State court upholds death penalty in 1980 LAX Secret Service killing


Credit: The Associated Press
Andre Alexander during his October 1992 arraignment on murder charges in the Julie Cross killing at LAX. His appeal of his death penalty sentence in the case has been denied by the California State Supreme Court.
By: Denise Nix Staff Writer
dailybreeze.com
Friday, July 16, 2010

The state's highest court has upheld the death penalty for a man who gunned down a Secret Service agent near Los Angeles International Airport in 1980.

In a 124-page opinion issued Thursday, a unanimous California Supreme Court rejected all of Andre Stephen Alexander's arguments that the sentence and convictions were unjust.

Alexander was 43 years old when he was sentenced on April 23, 1996, for the murder of Julie Cross.

Cross, 26, was gunned down on June 4, 1980, after she and a partner, who were sitting in an unmarked car in civilian clothes, were supporting a search warrant operation in Westchester.

Alexander and an unknown man surprised them in an apparent robbery attempt. Cross tried to confront the men with her shotgun, but Alexander grabbed it from her and shot her at point-blank range.

The case, which was featured on the television show "Unsolved Mysteries," went cold until Alexander was arrested 12 years later for a 1978 unrelated triple murder in Los Angeles. He is serving threelife terms for those convictions.

But a detective working on the triple murder recognized Alexander from a composite sketch drawing of the suspect in the Cross murder.

In his automatic appeal, Alexander raised several issues, including that his attorney at trial was ineffective and that the judge allowed jurors to hear prejudicial evidence against him.

For example, Alexander argued that the jury should not have heard about his refusal to stand in a police lineup.

He also claimed the case should have been dismissed before trial because of the long time between the crime and prosecution, during which at least three pieces of evidence went missing.

Alexander says it hurt his defense to not have audio recordings of witnesses' being hypnotized, medical records from an optometrist related to a possible eyeglass prescription for Alexander since a pair of smashed glasses were found at the scene, and swabs used in a test to look for blood on a jacket seized from his home.
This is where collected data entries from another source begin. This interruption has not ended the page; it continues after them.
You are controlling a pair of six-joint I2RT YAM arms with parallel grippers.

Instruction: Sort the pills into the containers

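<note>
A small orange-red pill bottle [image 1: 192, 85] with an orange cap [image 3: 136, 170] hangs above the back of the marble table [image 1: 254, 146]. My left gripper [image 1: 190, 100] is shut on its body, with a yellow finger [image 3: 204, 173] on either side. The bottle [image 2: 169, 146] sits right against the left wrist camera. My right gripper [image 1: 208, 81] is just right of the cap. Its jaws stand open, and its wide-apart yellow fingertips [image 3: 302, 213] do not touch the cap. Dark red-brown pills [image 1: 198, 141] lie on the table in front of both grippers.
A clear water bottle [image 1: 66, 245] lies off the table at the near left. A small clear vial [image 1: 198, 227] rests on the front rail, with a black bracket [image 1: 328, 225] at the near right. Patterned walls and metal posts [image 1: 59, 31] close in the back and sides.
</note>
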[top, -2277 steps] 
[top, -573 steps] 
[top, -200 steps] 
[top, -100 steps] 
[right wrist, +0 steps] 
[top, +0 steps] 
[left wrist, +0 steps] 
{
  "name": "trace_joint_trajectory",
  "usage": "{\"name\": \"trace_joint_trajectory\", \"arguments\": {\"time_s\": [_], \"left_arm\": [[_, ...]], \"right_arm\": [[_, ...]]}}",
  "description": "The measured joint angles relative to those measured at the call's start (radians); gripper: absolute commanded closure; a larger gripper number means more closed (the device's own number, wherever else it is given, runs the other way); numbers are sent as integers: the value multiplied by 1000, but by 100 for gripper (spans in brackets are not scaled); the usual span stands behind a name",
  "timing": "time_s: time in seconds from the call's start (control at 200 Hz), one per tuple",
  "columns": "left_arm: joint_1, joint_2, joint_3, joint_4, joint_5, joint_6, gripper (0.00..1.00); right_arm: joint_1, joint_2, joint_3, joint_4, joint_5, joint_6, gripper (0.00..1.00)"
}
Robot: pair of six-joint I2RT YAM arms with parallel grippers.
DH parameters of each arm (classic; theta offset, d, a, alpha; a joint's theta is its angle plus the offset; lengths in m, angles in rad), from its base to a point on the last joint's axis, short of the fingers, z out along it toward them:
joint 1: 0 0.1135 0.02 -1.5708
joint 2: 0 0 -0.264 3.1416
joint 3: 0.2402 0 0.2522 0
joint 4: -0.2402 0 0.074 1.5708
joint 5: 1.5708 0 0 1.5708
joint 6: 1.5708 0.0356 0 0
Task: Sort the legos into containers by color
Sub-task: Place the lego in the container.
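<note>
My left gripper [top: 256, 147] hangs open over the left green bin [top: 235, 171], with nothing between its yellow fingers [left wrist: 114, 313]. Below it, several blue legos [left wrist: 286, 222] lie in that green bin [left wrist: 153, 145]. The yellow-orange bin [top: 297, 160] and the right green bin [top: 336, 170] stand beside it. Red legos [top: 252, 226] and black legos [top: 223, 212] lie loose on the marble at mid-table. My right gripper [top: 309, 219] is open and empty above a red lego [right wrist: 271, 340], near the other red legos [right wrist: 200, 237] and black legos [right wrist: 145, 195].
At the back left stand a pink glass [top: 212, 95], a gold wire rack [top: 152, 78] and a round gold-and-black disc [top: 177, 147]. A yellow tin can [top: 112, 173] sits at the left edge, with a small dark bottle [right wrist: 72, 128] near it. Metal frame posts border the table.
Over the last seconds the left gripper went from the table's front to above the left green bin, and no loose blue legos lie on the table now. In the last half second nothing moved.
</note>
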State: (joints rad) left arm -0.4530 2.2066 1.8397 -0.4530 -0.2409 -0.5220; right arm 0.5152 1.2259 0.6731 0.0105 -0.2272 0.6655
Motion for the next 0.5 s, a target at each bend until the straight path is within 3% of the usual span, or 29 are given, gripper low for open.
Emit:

Alexander also said that it was unfair that prospective jurors on the case were questioned about their feelings regarding the murder of a peace officer.

Since the special circumstances allegation of murder of a peace officer was dismissed before deliberations, Alexander said the idea was unfairly "implanted" in jurors' minds.

Alexander also alleged juror misconduct, including an incident toward the end of deliberations in the penalty phase regarding a note about an apparent holdout.

The jurors asked Los Angeles Superior Court Judge Charles Horan what to do since they were voting 11-1, with the lone juror considering Alexander's four children in the decision.

Horan reread jury instructions to the panel about not basing their decision on sympathy for other parties, and the jury continued deliberating.

Shortly thereafter, the panelists returned their unanimous verdict supporting death.

Alexander argued that addressing the issue invaded the secrecy of the jury deliberation process and improperly influenced the outcome, but the Supreme Court disagreed.

The now 20-year-old case will make it's way to the federal court level while Alexander remains imprisoned on San Quentin's death row.